Date: 17/09/2018
- Author: Filipe Mendes
- Team: Android Team
- Severity: Minor/Moderate/Major/Critical
- Status: Work in Progress / Complete
Summary
Short description (5 sentences). List the duration along with start and end times. State the impact (most user requests resulted in 500 errors, at peak 100%), main root cause.
Root cause
Go as deep as you can to better understand what needs to be improved, do not sugarcoat.
Trigger
What triggered the incident.
Detection
How the incident was detected. If it was detected by multiple sources (monitoring system, clients, customer support, accidental discovery), list them all.
Impact
How many requests have failed, how many users, companies affected. If not sure, estimate based on historical data.
Resolution
How did you solve the problem? If an RFC was created, please write it here.
Timeline
Date | Event |
---|---|
1st January | Describe what happened... |
2nd February | Describe what action was taken... |
Lessons learned
- What went well
- What went wrong
- Where we got lucky
Other notes
Add anything you feel important related to the incident. E.g. screenshots of the graphs related to the incidents, links to the resources etc.

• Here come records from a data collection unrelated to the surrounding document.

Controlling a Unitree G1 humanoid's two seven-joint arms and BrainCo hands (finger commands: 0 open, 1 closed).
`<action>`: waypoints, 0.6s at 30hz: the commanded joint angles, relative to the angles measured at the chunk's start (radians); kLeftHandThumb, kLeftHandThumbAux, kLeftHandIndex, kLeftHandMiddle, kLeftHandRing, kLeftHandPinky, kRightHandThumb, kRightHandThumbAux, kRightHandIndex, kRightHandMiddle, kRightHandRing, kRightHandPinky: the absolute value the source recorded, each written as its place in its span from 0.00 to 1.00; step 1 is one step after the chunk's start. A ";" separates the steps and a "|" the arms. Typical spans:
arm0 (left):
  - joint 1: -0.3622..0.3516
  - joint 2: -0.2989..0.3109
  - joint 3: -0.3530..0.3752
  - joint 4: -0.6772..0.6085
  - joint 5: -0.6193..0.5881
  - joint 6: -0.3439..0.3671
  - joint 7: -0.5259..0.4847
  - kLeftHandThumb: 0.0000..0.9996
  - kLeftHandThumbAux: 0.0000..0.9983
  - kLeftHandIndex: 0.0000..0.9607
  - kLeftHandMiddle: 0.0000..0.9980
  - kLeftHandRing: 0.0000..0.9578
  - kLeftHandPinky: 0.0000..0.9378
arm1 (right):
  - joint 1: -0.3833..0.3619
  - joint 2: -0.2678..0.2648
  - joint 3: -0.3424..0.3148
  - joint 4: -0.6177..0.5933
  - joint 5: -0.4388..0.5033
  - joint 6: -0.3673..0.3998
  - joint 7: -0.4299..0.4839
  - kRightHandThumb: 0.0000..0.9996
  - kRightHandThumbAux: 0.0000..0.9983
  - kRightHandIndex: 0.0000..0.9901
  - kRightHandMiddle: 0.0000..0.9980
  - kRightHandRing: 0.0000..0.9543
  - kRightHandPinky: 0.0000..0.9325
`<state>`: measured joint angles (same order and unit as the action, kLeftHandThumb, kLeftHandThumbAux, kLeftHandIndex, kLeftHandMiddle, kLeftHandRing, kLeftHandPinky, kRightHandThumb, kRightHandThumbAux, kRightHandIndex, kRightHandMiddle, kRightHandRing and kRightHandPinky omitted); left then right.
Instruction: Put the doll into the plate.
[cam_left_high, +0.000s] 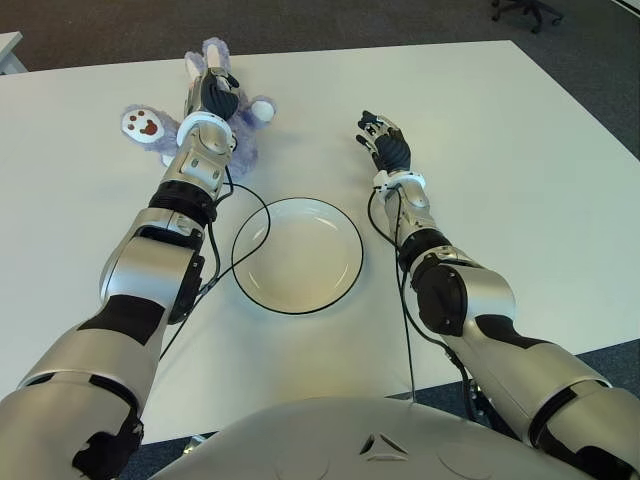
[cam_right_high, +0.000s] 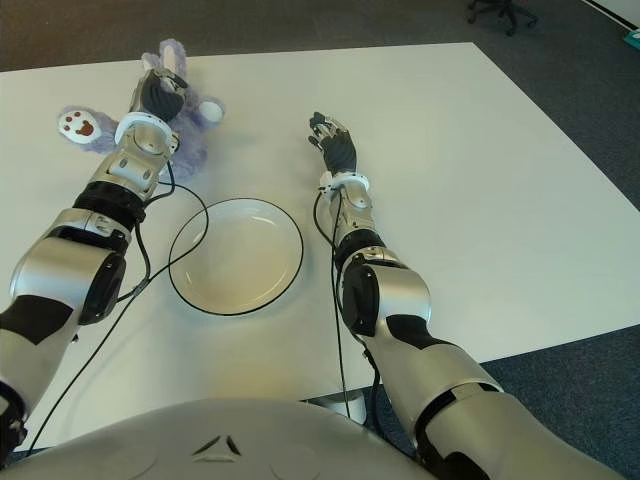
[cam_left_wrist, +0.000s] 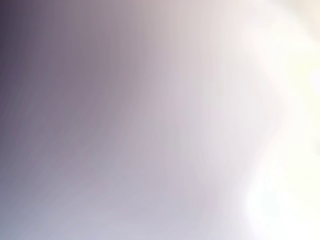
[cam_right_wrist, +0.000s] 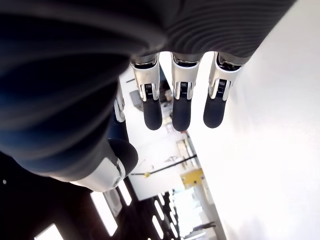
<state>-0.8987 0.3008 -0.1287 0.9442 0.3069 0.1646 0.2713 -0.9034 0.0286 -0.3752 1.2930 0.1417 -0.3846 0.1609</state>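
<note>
The doll (cam_left_high: 148, 126), a purple plush with long ears and a white paw with brown pads, lies on the white table (cam_left_high: 500, 150) at the far left. My left hand (cam_left_high: 213, 98) is down on top of the doll's body, covering its middle; the left wrist view is filled with a purple and white blur. The white plate (cam_left_high: 300, 262) with a dark rim stands empty in the middle, nearer to me than the doll. My right hand (cam_left_high: 384, 136) shows to the right of the plate, fingers (cam_right_wrist: 181, 107) relaxed and holding nothing.
A black cable (cam_left_high: 262, 215) from my left arm loops over the plate's left rim. Another cable (cam_left_high: 405, 310) runs down along my right arm. The table's far edge (cam_left_high: 400, 47) borders dark carpet, with an office chair base (cam_left_high: 528, 10) beyond.
</note>
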 joint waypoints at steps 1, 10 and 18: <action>0.065 -0.010 0.002 0.003 -0.003 0.042 -0.026 0.73 0.69 0.46 0.80 0.85 0.90 | 0.066 0.014 -0.006 0.032 0.013 0.046 -0.003 0.71 0.73 0.40 0.14 0.13 0.17; 0.085 -0.011 0.008 -0.038 -0.007 0.049 -0.023 0.73 0.69 0.46 0.80 0.85 0.90 | 0.069 0.013 -0.002 0.030 0.012 0.042 -0.003 0.71 0.73 0.40 0.14 0.13 0.17; 0.081 -0.004 0.006 -0.057 -0.001 0.038 -0.026 0.73 0.69 0.46 0.81 0.86 0.90 | 0.071 0.017 -0.002 0.027 0.015 0.039 -0.005 0.71 0.74 0.40 0.14 0.13 0.17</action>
<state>-0.8619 0.3008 -0.1233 0.8729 0.3058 0.1816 0.2713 -0.9001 0.0298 -0.3735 1.2884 0.1470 -0.3847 0.1634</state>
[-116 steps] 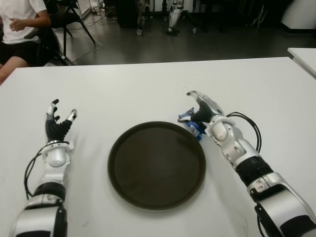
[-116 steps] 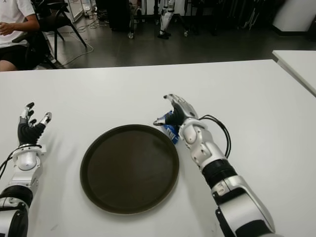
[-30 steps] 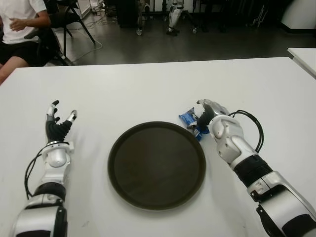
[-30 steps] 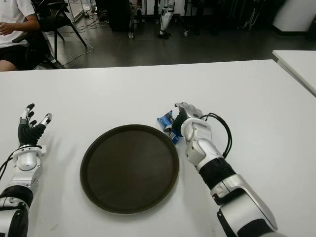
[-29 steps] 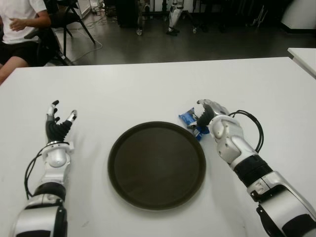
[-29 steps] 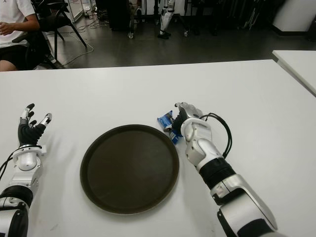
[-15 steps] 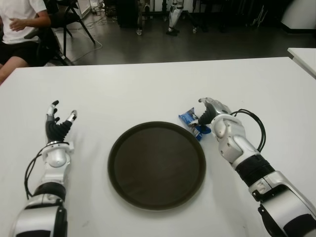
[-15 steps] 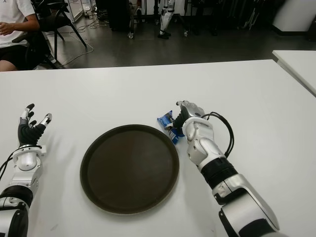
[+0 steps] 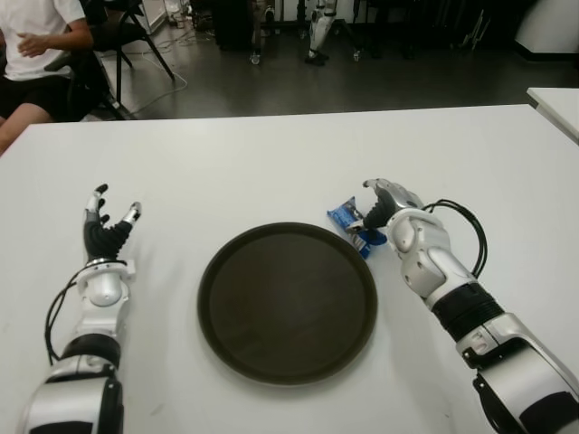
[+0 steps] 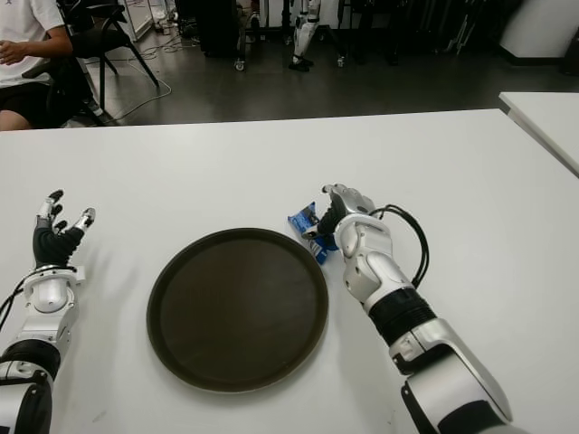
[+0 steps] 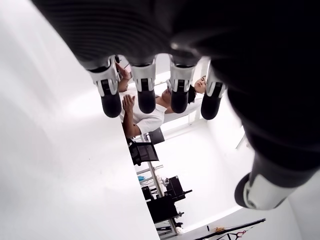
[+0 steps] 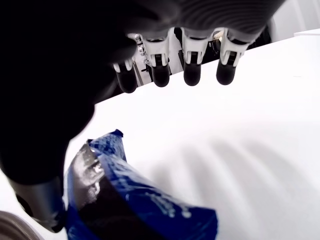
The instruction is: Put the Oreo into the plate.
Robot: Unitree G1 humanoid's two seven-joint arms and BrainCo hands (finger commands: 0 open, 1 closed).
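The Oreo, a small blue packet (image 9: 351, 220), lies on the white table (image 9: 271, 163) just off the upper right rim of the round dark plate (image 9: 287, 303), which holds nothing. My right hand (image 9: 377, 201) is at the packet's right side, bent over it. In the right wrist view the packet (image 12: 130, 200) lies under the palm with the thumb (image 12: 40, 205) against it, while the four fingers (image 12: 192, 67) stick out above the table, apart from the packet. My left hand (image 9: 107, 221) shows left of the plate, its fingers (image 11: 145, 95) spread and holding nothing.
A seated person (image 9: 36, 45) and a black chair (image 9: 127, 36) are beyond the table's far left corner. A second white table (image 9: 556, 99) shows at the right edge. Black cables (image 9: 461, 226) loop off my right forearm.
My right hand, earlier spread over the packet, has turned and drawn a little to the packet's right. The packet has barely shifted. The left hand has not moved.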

Minor: minor issue not visible for most of the customers or an issue not disturbing customers' regular workflow. Examples: response times of some of APIs have doubled.
Moderate: low importance functionality not available for all/most of the customers or important functionality doesn't work for several companies. Examples: some users can't add activity.
Major: high importance functionality not available for all/most of the users or app doesn't work for several companies. Examples: search doesn't work, login takes too long, user 123 can't login.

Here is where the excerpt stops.